By Dan Lamont
A decade ago the buzzword in communications was “brand." The new buzzword is “story.” Unlike “brands,” stories have been with us since the beginning of human culture, but the crackling fire we all gather around now to understand our shared human experience, albeit remotely, is more likely an LCD screen and now most often a mobile cellular device. As we tell that story, it is important to remember we retain visual information far better than text – 6.5 times better according to neuroscientists. So it is not surprising that much of our modern storytelling is in photography and video.
Every day 100 MILLION hours of video is watched on Facebook and 100 million active users post to Instagram. In that digital deluge (of often questionable quality) successfully competing for attention depends on delivering stories that are engaging, compelling, and, given the power of social media, worth sharing. Fortunately, unlike Pepsi and other brands scrambling to gin up authenticity, cause-driven nonprofits usually have truly important, noble, and interesting stories to share.
Here are some thoughts that might make that storytelling more successful:
As you produce your story think about the real needs and interests of your audience. What is the core message you want them to discover and remember in your story? What is the outcome you hope to achieve? Avoid the temptation of too many talking heads and too much self-congratulation. From the Odyssey to Star Wars, great storytellers have known that audiences respond with empathy to great characters and their struggles to overcome challenges. Take your audience on that journey.
Pick the right media tools. Video is the seductive glamour medium du jour and probably will be well into the future because it is so absorptive and easy to share. While the emotional impact of good video storytelling is hard to beat, the iconic images that burn in our memories are still photographs (think raising the flag at Iwo Jima, et al). Complex ideas are still best explained by text, and data really becomes comprehensible if delivered as interactive graphics. Each medium is a tool with its own purpose in a broader communications plan; so the smart strategy is to simultaneously plan and produce content that can be used across the spectrum of your media capabilities.
From a production perspective video, is the most complex form so it leads the way. Interviews are often the narrative spine of a video story and the transcripts of those videos can be great source material for text/print pieces.
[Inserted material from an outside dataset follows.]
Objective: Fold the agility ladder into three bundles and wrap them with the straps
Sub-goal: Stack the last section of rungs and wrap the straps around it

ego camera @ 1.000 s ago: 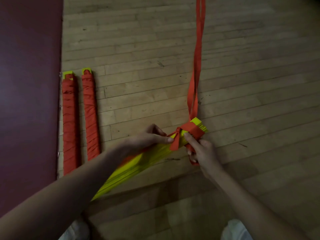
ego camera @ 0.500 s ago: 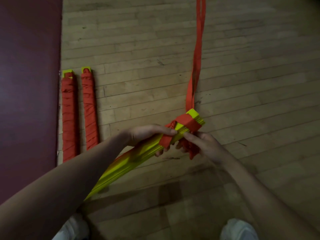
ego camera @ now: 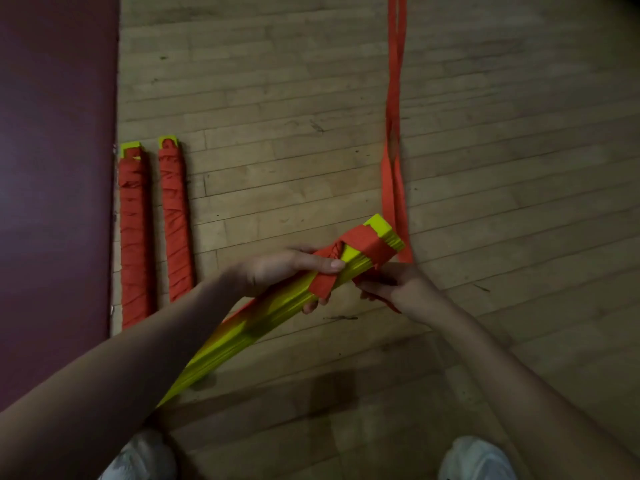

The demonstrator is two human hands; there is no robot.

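While left hand [ego camera: 277, 271] grips yellow bundle [ego camera: 270, 313], right hand [ego camera: 398, 289] pinching strap [ego camera: 393, 98], plank floor [ego camera: 485, 168], maroon mat [ego camera: 52, 168].

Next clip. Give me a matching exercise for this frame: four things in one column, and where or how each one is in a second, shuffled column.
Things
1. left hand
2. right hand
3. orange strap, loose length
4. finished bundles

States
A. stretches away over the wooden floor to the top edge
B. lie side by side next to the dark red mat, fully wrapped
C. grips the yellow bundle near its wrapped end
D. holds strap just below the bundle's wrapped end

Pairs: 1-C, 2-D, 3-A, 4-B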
Given modern camera technology, excellent video and stills can be captured by the same device and can serve both print and broadcast/webcast needs. Audio tracks can become podcasts and those marvelous "After Effects" graphics can become infographics in text pieces on your site and in public presentations. The efficient use of media assets should support the core aims of your organization across distribution channels and over time.
Understanding effective advocacy storytelling is an experience-based skill. Owning a camera that can shoot video or having experience writing ad copy, though useful skills, do not necessarily enable one to create a compelling and authentic story. Authenticity and sensitivity are the foundation of credibility for cause-driven organizations, so as you seek collaborators to help tell your story look at what they’ve done before. Do those stories move you in a way that you hope others will be moved when they experience your story?